Researchers would expect those females to be even less mobile than males, given the muskox’s annual birth cycles. Females more than 2 years old typically give birth to a single calf in the spring following the fall mating season, meaning they’ll have a young calf with them much of the summer. Then, in the winter, muskoxen tend to be less mobile, partially as an energy-conservation technique, during the harsh Arctic Alaska winters and partially out of physiological necessity.

“They’re somewhat restricted,” Adams said. “They’ve got short little legs. They don’t move around too well in the snow.”

The wide range of the animals throws an early kink into the researchers’ plans for a larger study on population dynamics, given that the muskox are now known to move around considerably more than previously thought.

Much remains unknown about muskox behavior in Alaska, given the species’ history in the state, along with the remote locations and harsh environments in which the animals live.

“I think there’s a lot we don’t know about them compared to the other large hoofed animals in Alaska or northern North America,” Adams said. “I think they’ve been studied much less here than anywhere else. They tend to live in places that are hard to work in … we certainly found that to be true.”

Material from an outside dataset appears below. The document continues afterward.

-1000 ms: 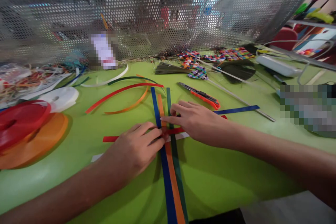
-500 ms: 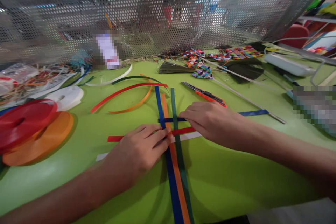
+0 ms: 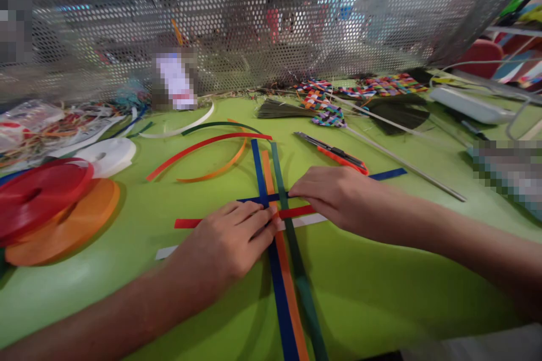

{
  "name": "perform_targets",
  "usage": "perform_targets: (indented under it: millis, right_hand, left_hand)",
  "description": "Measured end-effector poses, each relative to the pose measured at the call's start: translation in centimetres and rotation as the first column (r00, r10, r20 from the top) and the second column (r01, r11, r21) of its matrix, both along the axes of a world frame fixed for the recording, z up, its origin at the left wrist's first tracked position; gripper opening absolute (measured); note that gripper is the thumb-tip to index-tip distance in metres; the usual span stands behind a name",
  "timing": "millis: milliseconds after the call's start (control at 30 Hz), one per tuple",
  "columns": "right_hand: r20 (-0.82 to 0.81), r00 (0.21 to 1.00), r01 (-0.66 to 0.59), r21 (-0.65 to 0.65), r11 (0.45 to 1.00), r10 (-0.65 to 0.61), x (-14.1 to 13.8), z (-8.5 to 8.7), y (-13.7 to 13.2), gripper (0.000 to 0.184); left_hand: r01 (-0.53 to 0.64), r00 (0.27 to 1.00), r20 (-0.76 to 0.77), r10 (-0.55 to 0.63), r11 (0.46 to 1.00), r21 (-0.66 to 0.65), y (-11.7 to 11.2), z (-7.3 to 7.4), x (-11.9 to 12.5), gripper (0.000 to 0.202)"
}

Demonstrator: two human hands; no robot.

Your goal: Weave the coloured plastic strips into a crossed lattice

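Observation:
Three long strips lie side by side on the green table point(image 3: 359, 293), running away from me: a blue strip point(image 3: 277, 287), an orange strip point(image 3: 292, 299) and a dark green strip point(image 3: 307, 299). A red strip point(image 3: 186, 223), a white strip point(image 3: 167, 251) and a blue cross strip point(image 3: 387, 174) run across them. My left hand point(image 3: 226, 245) lies flat with its fingertips pressing the crossing. My right hand point(image 3: 342, 197) pinches the blue cross strip just right of the crossing.
Red point(image 3: 38, 194), orange point(image 3: 63, 225) and white point(image 3: 108, 155) strip rolls sit at the left. Loose curved strips point(image 3: 203, 149) and an orange utility knife point(image 3: 334, 153) lie beyond the weave. Woven colourful pieces point(image 3: 328, 117) and a perforated metal screen point(image 3: 271, 17) stand at the back.
The blue cross strip has slid left through the long strips, its left end now past the blue one. My right hand moved with it; the dark green strip's near end swung right.

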State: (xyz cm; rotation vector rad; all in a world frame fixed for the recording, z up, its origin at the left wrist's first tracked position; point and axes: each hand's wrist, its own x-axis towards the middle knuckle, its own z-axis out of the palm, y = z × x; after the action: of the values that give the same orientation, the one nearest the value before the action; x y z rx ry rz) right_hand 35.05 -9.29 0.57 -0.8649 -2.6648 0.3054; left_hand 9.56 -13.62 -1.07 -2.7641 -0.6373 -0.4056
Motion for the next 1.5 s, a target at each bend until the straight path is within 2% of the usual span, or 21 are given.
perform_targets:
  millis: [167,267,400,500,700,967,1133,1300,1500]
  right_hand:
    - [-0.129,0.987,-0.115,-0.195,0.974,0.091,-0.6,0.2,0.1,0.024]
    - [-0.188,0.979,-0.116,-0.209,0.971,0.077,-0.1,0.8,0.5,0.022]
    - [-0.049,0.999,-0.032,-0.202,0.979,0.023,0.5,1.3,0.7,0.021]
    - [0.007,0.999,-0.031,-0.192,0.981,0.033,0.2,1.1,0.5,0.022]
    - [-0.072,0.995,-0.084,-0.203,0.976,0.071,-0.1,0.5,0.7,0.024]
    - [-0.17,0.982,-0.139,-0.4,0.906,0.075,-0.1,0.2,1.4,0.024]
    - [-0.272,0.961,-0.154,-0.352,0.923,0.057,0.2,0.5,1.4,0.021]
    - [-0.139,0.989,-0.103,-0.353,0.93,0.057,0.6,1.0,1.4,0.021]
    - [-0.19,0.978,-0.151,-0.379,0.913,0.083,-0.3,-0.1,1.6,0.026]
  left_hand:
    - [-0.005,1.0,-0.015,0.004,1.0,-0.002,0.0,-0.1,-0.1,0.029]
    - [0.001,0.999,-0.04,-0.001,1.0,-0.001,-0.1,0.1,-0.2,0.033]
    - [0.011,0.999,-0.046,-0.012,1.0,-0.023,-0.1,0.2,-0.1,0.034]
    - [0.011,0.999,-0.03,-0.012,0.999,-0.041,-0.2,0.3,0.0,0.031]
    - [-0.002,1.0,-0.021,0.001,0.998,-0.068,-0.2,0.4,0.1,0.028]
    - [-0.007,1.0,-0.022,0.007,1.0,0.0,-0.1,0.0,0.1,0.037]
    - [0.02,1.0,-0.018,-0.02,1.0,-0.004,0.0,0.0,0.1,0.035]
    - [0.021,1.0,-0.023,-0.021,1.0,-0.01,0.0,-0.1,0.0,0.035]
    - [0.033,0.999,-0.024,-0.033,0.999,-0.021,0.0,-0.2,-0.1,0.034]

Previous studies of muskox have focused on flyovers of various herds, which researchers now know may be an unreliable way to observe populations, given that muskox are more mobile than formerly thought.

Muskox, which normally congregate in groups of 20-25 but can gather in herds of 60 or more animals, were thought to have a single home range throughout their lifespan. But, Adams said, that one female that was the focus of the recent post at the NPS, actually had three distinct home ranges over the course of the four-year study.

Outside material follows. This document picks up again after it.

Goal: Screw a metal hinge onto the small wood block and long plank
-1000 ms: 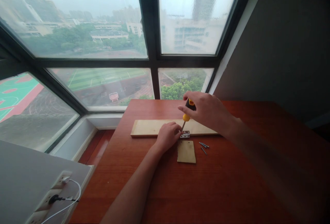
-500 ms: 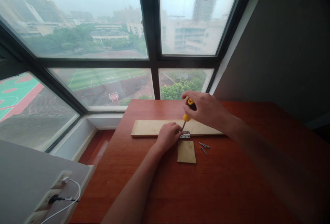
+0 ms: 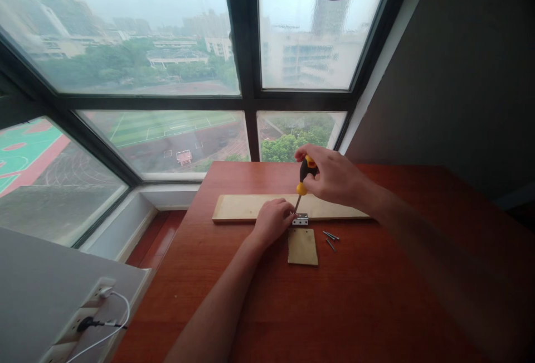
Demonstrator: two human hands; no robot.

Given the scattered observations of flyovers, paired with the lack of on-the-ground observation, populations that scientists thought were one group of animals may be another group entirely. And to make matters worse, muskoxen move around between herds with some regularity.

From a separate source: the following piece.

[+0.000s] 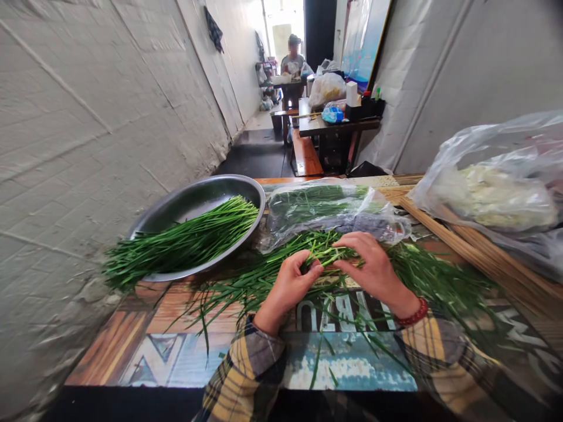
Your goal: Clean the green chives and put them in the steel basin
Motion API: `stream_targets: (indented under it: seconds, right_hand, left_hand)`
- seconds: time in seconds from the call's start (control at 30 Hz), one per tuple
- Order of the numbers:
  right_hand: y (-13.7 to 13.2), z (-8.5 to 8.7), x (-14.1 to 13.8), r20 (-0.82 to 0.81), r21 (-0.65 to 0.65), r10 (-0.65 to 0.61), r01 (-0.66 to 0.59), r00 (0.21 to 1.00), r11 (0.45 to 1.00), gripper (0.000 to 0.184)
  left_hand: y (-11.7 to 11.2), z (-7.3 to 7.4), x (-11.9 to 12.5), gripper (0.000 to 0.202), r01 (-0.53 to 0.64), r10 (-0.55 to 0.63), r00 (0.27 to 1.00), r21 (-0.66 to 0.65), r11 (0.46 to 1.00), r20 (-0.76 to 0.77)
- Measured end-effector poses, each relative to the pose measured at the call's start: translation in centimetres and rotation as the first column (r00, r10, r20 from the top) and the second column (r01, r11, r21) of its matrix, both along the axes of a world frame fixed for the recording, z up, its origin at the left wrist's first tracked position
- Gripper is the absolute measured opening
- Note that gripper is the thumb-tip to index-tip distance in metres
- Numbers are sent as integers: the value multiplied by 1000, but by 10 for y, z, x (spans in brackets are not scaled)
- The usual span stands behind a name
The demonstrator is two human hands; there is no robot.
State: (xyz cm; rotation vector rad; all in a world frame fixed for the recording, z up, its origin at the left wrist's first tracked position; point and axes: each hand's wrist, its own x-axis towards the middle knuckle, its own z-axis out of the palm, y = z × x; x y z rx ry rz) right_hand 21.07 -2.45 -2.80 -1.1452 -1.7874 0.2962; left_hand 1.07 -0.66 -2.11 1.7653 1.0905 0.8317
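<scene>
My left hand (290,284) is closed around a small bunch of garlic chives (326,255), with their pale stem ends pointing right. At those ends is my right hand (373,266), its thumb and forefinger apart on either side of the stems. Beneath both hands lies a loose heap of chives (259,275) spread over the table. A metal basin (197,190) at the left holds a large aligned bundle of chives (189,243), whose green tips hang over its rim. More chives lie inside a clear plastic bag (281,231) just beyond my hands.
Loose trimmings (444,287) lie right of my right hand. Long wooden sticks (466,246) and a plastic bag of pale shredded food (505,196) occupy the table's right side. A white brick wall (88,146) borders the left. Farther back, a person (292,61) sits behind another cluttered table (325,123).
</scene>
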Motion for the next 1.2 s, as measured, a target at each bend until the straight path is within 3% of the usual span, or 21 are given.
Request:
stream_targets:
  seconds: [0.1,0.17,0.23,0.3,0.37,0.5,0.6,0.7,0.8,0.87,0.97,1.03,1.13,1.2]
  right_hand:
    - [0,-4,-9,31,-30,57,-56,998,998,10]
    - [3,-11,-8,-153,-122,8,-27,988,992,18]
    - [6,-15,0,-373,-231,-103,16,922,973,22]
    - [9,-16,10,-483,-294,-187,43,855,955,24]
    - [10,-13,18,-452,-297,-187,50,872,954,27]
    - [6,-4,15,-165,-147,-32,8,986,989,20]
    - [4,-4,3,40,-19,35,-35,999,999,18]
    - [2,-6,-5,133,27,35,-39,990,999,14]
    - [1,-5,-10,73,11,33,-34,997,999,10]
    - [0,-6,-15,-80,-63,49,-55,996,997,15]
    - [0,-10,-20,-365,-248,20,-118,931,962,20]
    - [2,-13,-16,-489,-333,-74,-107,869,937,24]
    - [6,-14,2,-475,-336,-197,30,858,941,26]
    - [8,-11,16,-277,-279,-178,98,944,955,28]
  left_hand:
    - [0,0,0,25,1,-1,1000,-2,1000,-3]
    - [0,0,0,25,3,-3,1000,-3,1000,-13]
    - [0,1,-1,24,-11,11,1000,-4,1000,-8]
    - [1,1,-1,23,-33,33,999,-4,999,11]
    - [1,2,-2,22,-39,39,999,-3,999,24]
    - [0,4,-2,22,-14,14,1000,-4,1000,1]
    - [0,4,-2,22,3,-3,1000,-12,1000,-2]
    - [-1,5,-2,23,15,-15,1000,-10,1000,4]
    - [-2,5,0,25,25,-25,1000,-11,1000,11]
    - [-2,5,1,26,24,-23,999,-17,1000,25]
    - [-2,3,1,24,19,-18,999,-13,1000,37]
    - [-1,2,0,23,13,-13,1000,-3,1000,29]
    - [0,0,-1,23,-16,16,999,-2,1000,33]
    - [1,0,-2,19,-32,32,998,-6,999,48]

“You tend to find musk ox in the same places over and over and over again, and you kind of build the assumption that these are the same animals that you saw … a month ago in that in that same location,” Adams said.

The researchers are planning to continue to drill down on additional data gained during the lengthy study of the two muskox populations, Adams said, but these initial findings are interesting enough to merit their own paper — given how it debunks preconceived notions about Alaska muskoxen.